▶ **Record excerpts**:
┌──

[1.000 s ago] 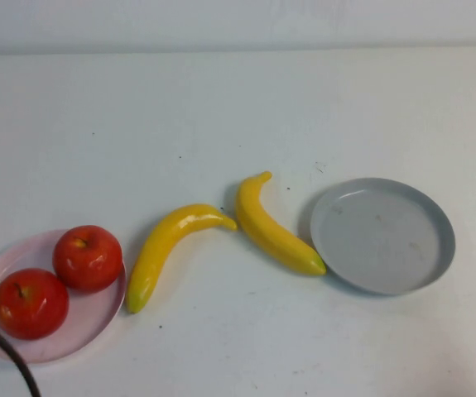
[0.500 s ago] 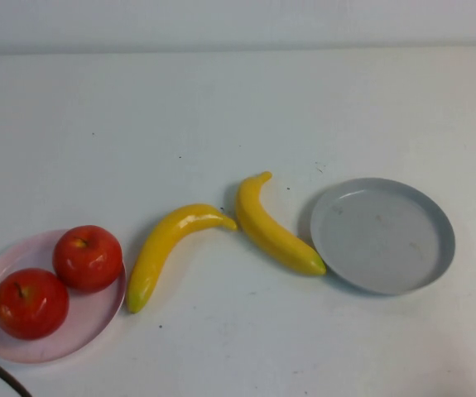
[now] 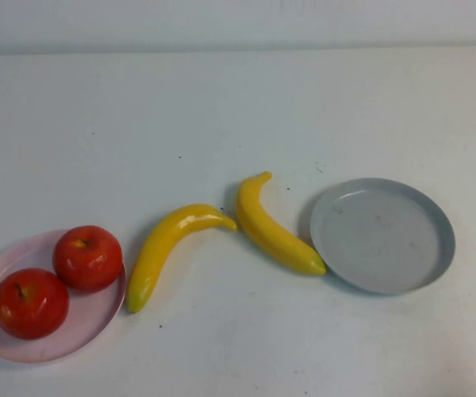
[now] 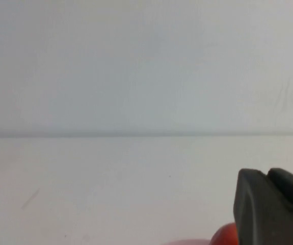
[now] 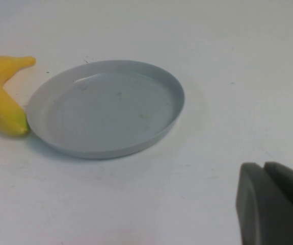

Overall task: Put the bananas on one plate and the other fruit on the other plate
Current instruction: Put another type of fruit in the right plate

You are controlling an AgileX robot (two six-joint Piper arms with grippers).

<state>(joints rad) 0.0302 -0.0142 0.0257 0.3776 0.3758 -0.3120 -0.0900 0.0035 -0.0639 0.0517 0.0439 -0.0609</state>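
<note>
Apples (image 3: 88,257) already on pink plate (image 3: 97,321), both bananas (image 3: 275,231) beside grey plate (image 3: 432,263) on table, so I'd open right gripper (image 5: 264,204), now pressed together like left gripper (image 4: 266,204), and pinch nearest banana mid-body.

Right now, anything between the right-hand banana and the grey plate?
Nothing visible. The banana lies on the table with its green tip against the grey plate rim. Right gripper sits shut on the plate's near side; left gripper shut by the apples.
</note>
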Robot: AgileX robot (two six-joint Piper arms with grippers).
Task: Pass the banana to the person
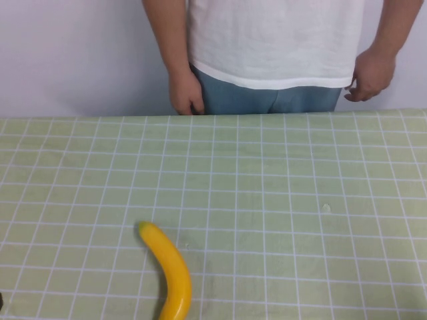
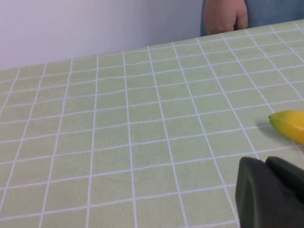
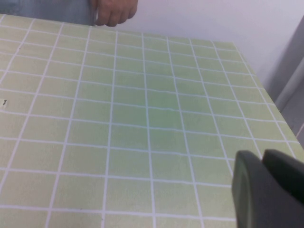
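Observation:
The yellow banana (image 1: 170, 270) lies on the green checked tablecloth near the front, left of centre, with its greenish tip pointing away from me. Its tip also shows in the left wrist view (image 2: 290, 125). The person (image 1: 273, 47) stands behind the far edge in a white T-shirt and jeans, arms hanging down. My left gripper (image 2: 263, 161) is shut and empty, low over the cloth just short of the banana's tip. My right gripper (image 3: 261, 154) is shut and empty over the right part of the table. Neither gripper shows in the high view.
The tablecloth (image 1: 280, 200) covers the whole table. The person's hands hang at the far edge (image 1: 185, 93) (image 1: 370, 75). The table's right edge (image 3: 273, 107) shows in the right wrist view, with a wall beyond it.

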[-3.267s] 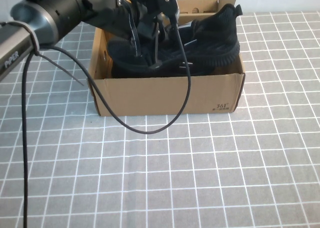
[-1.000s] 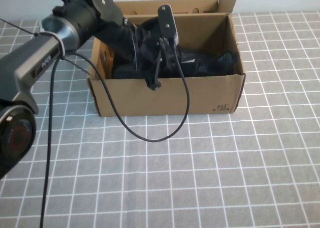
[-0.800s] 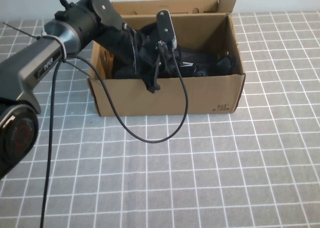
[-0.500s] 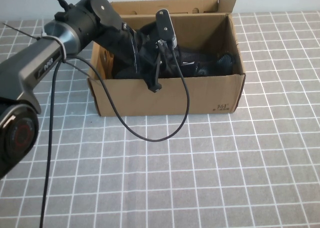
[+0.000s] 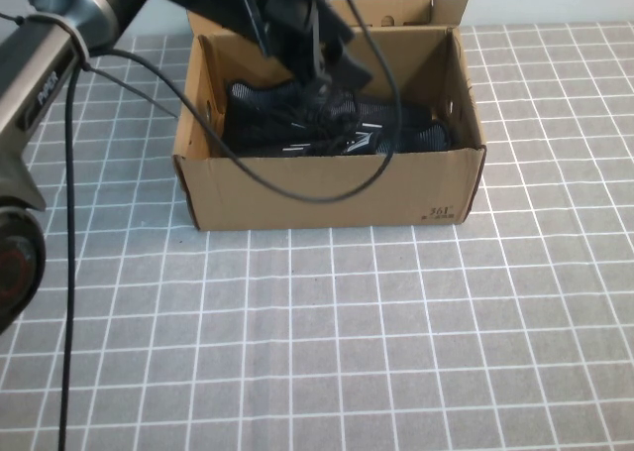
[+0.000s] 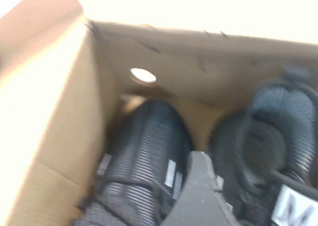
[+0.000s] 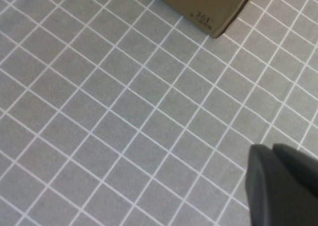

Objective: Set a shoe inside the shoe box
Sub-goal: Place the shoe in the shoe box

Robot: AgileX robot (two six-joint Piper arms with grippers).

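Black shoes [image 5: 327,129] lying inside the open box [image 5: 327,188], upper centre of the high frame, on the gridded table [image 5: 396,352]. Left gripper [image 5: 322,59] hanging over the box's middle at the top of the frame, probably clear of the shoes, finger spread impossible to tell. Right gripper [image 7: 280,186] over bare table, lower right of its wrist frame, fingers apparently pressed together.

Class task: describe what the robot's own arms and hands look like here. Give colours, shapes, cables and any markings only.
The left arm is a round metallic-grey tube with white lettering, turning black towards its hand above the shoe box. A black cable loops from it. The right hand is dark grey with rounded tips, over the grey gridded table.
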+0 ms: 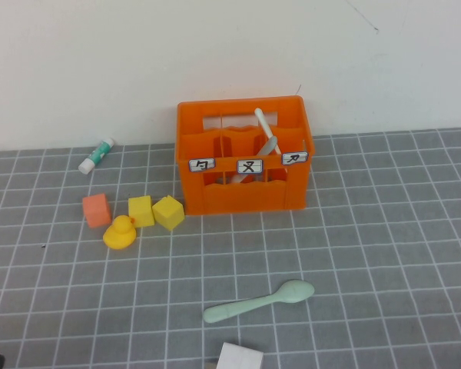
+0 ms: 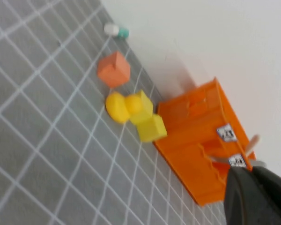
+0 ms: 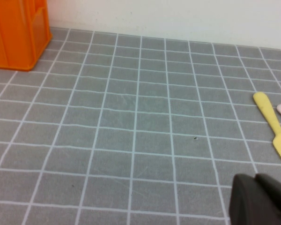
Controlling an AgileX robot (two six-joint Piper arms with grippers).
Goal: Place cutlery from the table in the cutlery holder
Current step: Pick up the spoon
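Frontally, 3 labels (image 1: 249,165) on cutlery holder (image 1: 244,192)

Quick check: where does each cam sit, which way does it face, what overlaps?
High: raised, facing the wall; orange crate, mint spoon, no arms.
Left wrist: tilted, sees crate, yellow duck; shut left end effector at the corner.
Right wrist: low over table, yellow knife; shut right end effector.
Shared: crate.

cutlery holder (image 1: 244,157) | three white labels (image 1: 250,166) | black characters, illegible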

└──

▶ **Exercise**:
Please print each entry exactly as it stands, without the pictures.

▶ **Output below**:
[1.000 s ago] 
[0.500 s ago] 
[now] 
[now] 
[now] 

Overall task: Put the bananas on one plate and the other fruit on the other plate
Current instruction: Put another type of fruit in the right plate

You are controlling an AgileX robot (two six-joint Piper arms with grippers).

<state>(joints rad) 0.0302 -0.0142 0.0257 0.3776 0.3758 -0.3120 -0.0900 0.0035 -0.0639 0.0517 0.0439 -0.0609</state>
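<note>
Apples (image 3: 88,257) already on pink plate (image 3: 97,321), both bananas (image 3: 275,231) beside grey plate (image 3: 432,263) on table, so I'd open right gripper (image 5: 264,204), now pressed together like left gripper (image 4: 266,204), and pinch nearest banana mid-body.

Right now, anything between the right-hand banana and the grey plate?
Nothing visible. The banana lies on the table with its green tip against the grey plate rim. Right gripper sits shut on the plate's near side; left gripper shut by the apples.
</note>
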Robot: AgileX robot (two six-joint Piper arms with grippers).
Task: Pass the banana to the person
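Observation:
The yellow banana (image 1: 170, 270) lies on the green checked tablecloth near the front, left of centre, with its greenish tip pointing away from me. Its tip also shows in the left wrist view (image 2: 290, 125). The person (image 1: 273, 47) stands behind the far edge in a white T-shirt and jeans, arms hanging down. My left gripper (image 2: 263, 161) is shut and empty, low over the cloth just short of the banana's tip. My right gripper (image 3: 261, 154) is shut and empty over the right part of the table. Neither gripper shows in the high view.
The tablecloth (image 1: 280, 200) covers the whole table. The person's hands hang at the far edge (image 1: 185, 93) (image 1: 370, 75). The table's right edge (image 3: 273, 107) shows in the right wrist view, with a wall beyond it.
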
[-3.267s] 
[-1.000s] 
[-0.800s] 
[-0.500s] 
[+0.000s] 
[+0.000s] 
[+0.000s] 

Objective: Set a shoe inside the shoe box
Sub-goal: Place the shoe in the shoe box

Robot: AgileX robot (two six-joint Piper arms with grippers).

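Black shoes [image 5: 327,129] lying inside the open box [image 5: 327,188], upper centre of the high frame, on the gridded table [image 5: 396,352]. Left gripper [image 5: 322,59] hanging over the box's middle at the top of the frame, probably clear of the shoes, finger spread impossible to tell. Right gripper [image 7: 280,186] over bare table, lower right of its wrist frame, fingers apparently pressed together.

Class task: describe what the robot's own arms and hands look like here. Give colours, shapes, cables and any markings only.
The left arm is a round metallic-grey tube with white lettering, turning black towards its hand above the shoe box. A black cable loops from it. The right hand is dark grey with rounded tips, over the grey gridded table.
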+0 ms: 
+0 ms: 
+0 ms: 
Controlling an AgileX robot (two six-joint Piper arms with grippers).
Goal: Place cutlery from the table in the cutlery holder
Current step: Pick up the spoon
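Frontally, 3 labels (image 1: 249,165) on cutlery holder (image 1: 244,192)

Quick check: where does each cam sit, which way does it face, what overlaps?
High: raised, facing the wall; orange crate, mint spoon, no arms.
Left wrist: tilted, sees crate, yellow duck; shut left end effector at the corner.
Right wrist: low over table, yellow knife; shut right end effector.
Shared: crate.

cutlery holder (image 1: 244,157) | three white labels (image 1: 250,166) | black characters, illegible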

That concludes the answer to the exercise.